Well my only issue with the list is on the cycling shorts - the bit where it says don't wear underwear. I've always worn underwear under my cycling shorts. Am I the only one??

Yes. Yes, you are.

No. No, you're not.

Do what you find most comfortable.

Wearing underwear under cycling shorts may be comfortable for a while, but cycling shorts are designed to be worn next to the skin so it should be more comfortable to wear them as designed. It's not a "rule" to be obeyed - just advice.

Avatar
Edgeley [464 posts] 1 year ago
5 likes

Is this the £25 30 comment helmet argument or the full £75 200 commenter?

Avatar
adamthekiwi [148 posts] 1 year ago
6 likes
hawkinspeter wrote:
kukubau wrote:
hawkinspeter wrote:

There's lots of reasons to not wear a helmet: http://www.howiechong.com/journal/2014/2/bike-helmets

Also, there's precious little data to support the view that helmets increase riders' safety, so it's not irresponsible at all to leave it up to someone's discretion.
-8<- snip for brevity ->8-

biased and unfundamented.

Thanks for your input. I would argue your point, but I have no idea what it is, nor what "unfundamented" means. Can anyone translate that into English for me please?

I'm going to guess that 'unfundamented' means: "without an arsehole".

I like it as a word. I intend to work it into at least one sentence a day for the next 6 weeks.

Avatar
fenix [671 posts] 1 year ago
0 likes
zanf wrote:
hawkinspeter wrote:
rix wrote:
road.cc wrote:

...we feel it’s up your own discretion whether you choose to wear a lid.

I would say that it is very irresponsible on road.cc part to give such an advice, especially to new cyclists. New cyclists should be encouraged to wear helmets. There is no reason not to wear them.

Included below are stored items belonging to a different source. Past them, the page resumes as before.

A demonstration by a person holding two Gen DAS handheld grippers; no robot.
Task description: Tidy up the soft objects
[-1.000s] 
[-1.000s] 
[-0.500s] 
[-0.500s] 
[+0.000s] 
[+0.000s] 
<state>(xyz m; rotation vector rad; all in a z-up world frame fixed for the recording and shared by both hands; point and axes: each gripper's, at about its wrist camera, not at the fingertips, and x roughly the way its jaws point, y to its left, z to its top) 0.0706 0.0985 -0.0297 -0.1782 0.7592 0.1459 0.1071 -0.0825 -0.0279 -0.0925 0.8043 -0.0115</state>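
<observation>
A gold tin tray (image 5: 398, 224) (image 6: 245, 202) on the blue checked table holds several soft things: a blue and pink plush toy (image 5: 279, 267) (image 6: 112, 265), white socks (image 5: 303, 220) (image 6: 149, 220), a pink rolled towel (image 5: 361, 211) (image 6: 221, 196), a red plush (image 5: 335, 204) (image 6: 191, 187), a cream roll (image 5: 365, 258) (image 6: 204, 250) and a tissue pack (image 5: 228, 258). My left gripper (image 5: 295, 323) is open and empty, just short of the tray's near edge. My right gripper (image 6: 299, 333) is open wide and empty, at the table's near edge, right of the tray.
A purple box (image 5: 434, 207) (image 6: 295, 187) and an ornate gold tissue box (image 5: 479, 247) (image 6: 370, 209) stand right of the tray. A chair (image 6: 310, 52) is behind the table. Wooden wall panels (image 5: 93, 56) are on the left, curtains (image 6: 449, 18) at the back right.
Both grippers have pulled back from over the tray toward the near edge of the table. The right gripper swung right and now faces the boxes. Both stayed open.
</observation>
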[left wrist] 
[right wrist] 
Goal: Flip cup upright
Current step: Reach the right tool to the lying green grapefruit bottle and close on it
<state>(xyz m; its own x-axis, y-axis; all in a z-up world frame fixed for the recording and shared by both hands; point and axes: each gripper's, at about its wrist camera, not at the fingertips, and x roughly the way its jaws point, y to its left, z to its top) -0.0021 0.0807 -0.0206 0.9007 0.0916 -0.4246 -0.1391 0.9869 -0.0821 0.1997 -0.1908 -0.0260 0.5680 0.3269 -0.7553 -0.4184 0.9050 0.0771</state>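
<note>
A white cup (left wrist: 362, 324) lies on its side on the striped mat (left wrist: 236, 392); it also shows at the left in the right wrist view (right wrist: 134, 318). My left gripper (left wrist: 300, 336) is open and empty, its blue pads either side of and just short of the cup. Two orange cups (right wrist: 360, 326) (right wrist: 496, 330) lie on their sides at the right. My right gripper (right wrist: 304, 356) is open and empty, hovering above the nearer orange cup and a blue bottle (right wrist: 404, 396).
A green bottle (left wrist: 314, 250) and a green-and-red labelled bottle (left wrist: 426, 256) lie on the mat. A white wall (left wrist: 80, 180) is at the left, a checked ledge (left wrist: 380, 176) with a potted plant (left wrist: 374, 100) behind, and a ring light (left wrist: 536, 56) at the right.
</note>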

There's lots of reasons to not wear a helmet: http://www.howiechong.com/journal/2014/2/bike-helmets

Also, there's precious little data to support the view that helmets increase riders' safety, so it's not irresponsible at all to leave it up to someone's discretion.

However, I do think they should have mentioned gloves. In my view, they're the number one safety item on a bike that are also beneficial for comfort as well. Whenever I've come off my bike, I've instinctively used my hands to protect me and I've been glad to have the gloves take the brunt of the damage.

Actually, lights need to be on that list, and in quite a high position. In the UK, they are a legal requirement, and will do more to prevent you being in a collision with another vehicle, than a helmet will at saving your noggin after one.

London Cyclist had a really good article a few years back by an RAF pilot on why you should always commute (or even on solo rides) with flashing lights even during the day [saccadic masking].

 

Lights are a legal requirement in the UK?  Since when ??